WHAT TO PRODUCE: If a picture appears, leave it out, and reproduce exactly the lines from the start of the listing below through the one bearing "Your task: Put".

═══

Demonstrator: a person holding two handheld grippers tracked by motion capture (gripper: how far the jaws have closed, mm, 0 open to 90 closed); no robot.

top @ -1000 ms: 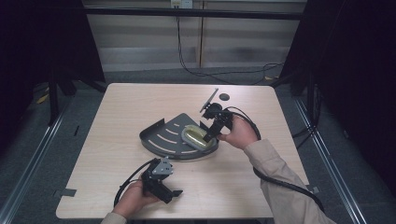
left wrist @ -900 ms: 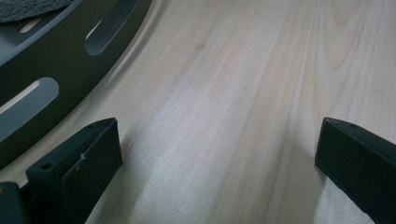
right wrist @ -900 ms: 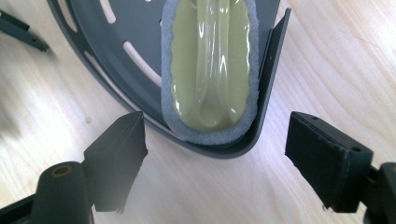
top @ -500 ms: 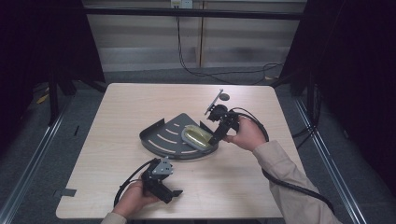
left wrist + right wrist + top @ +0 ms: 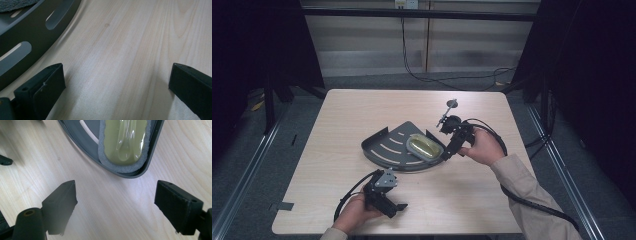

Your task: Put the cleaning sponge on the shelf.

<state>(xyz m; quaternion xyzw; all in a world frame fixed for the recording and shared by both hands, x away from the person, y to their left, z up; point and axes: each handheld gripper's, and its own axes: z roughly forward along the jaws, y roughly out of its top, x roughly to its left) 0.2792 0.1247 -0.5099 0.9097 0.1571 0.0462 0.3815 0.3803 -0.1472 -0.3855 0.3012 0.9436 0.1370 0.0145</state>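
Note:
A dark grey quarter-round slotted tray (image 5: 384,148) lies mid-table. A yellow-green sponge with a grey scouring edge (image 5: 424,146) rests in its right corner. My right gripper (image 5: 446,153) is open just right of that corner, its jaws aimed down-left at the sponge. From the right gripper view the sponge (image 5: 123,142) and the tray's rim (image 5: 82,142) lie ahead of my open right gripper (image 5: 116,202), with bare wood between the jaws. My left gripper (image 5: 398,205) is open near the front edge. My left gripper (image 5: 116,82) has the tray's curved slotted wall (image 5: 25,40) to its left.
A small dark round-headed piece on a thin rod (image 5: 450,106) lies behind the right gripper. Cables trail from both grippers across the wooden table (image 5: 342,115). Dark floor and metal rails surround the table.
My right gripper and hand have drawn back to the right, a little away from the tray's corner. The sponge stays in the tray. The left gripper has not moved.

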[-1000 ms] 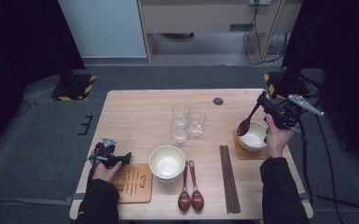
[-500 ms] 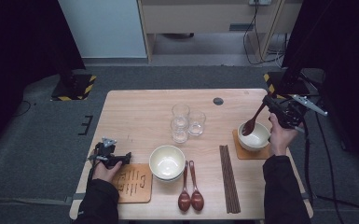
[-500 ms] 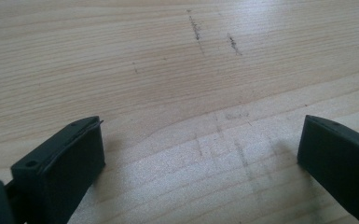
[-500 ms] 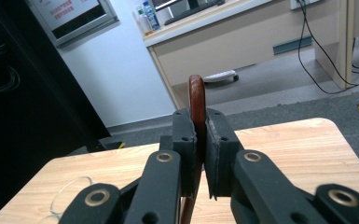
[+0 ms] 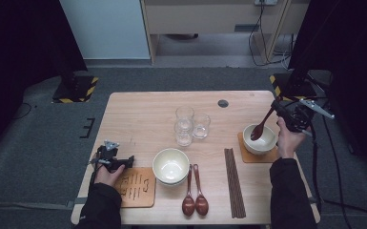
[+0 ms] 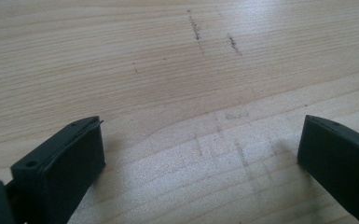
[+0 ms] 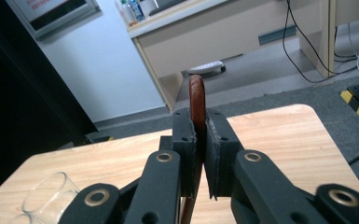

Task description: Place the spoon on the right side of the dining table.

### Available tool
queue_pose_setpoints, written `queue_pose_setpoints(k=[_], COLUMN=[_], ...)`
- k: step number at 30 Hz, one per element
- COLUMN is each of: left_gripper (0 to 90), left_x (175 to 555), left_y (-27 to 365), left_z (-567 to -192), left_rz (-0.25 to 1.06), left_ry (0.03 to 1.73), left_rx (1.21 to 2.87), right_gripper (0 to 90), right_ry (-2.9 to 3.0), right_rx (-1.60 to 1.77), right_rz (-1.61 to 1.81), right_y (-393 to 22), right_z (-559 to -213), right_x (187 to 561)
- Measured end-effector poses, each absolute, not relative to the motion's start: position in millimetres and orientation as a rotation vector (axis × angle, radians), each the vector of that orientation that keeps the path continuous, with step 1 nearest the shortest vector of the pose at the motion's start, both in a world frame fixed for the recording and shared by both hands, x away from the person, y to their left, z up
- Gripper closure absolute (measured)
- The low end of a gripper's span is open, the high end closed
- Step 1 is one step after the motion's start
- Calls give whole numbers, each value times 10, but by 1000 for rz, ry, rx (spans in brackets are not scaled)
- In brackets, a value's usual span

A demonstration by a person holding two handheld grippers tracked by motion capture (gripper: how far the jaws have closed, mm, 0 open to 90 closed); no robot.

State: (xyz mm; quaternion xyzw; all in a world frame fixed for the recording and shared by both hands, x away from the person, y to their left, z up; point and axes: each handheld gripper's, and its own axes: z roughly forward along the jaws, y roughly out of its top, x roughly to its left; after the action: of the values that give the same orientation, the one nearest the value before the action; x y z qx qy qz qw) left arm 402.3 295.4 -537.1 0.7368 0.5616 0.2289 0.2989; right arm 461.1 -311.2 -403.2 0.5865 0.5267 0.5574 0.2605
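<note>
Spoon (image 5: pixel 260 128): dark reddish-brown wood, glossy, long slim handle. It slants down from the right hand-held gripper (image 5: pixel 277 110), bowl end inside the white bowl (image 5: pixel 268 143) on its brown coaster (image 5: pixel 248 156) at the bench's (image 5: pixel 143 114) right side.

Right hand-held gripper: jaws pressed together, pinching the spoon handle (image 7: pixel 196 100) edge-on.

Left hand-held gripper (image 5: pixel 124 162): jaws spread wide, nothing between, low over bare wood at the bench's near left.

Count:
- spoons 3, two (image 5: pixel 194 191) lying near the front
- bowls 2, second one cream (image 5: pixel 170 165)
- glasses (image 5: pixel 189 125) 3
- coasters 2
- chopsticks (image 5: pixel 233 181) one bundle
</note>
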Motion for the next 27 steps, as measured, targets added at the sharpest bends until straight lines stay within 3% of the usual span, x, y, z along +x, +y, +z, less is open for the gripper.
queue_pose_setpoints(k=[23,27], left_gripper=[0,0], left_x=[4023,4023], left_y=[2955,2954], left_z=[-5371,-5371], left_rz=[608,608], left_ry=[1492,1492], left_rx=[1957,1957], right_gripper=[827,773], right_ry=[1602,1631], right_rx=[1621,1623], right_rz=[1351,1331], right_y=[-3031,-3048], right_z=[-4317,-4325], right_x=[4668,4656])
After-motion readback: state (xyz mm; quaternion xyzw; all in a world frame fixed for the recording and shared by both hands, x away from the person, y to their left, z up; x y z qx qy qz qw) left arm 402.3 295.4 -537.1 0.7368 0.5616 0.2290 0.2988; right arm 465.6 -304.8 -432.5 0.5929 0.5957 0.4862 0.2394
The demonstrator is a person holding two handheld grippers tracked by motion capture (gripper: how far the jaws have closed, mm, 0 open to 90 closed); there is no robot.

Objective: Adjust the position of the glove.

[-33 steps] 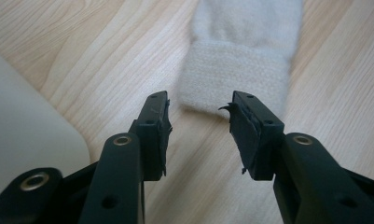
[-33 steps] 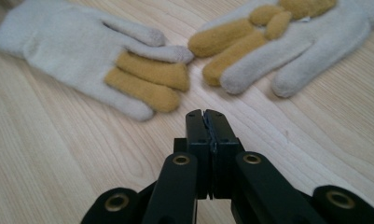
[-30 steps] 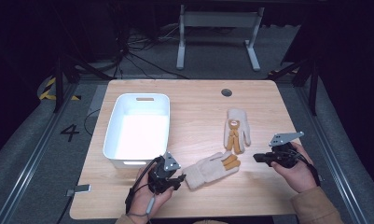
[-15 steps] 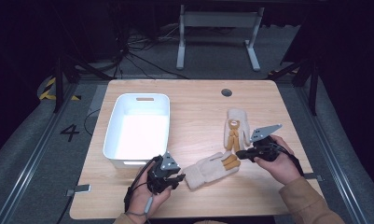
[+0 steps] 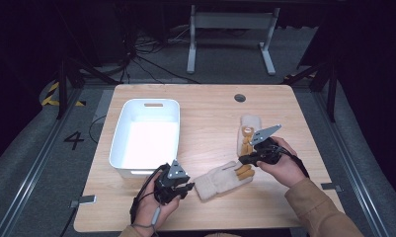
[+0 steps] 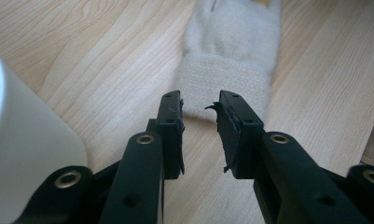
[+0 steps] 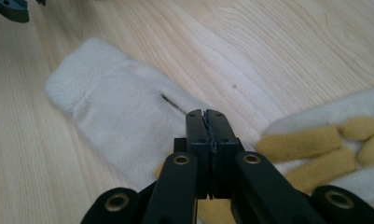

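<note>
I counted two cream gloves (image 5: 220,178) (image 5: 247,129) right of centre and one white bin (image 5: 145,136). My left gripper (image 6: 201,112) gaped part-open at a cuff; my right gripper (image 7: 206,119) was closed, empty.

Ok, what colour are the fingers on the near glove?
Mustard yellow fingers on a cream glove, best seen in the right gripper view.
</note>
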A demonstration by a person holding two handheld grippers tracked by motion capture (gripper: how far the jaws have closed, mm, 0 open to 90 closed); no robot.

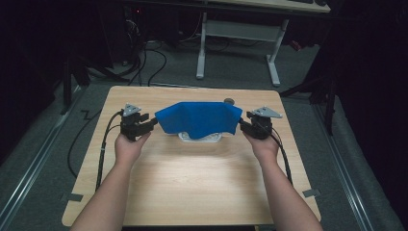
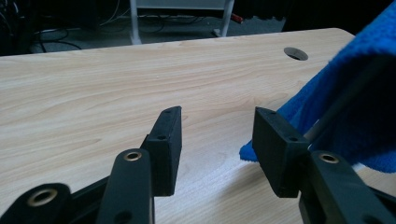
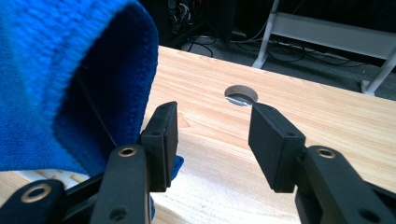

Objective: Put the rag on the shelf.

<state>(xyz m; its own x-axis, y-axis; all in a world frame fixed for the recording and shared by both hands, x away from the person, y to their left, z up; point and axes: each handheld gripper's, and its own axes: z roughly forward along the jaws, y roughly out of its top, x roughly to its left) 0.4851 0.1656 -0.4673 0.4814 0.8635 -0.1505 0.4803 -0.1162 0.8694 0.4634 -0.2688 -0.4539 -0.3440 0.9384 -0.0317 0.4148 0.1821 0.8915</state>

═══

TASK RESPONSE:
Demonstrator: a person holding two handheld grippers tracked by motion capture (gripper: how far the jaws have closed, mm, 0 open to 90 closed); no robot.

top @ -1000 ms: 
left wrist @ -900 ms: 
right wrist @ -900 ms: 
top @ -500 ms: 
left wrist + right wrist + top @ +0 ms: 

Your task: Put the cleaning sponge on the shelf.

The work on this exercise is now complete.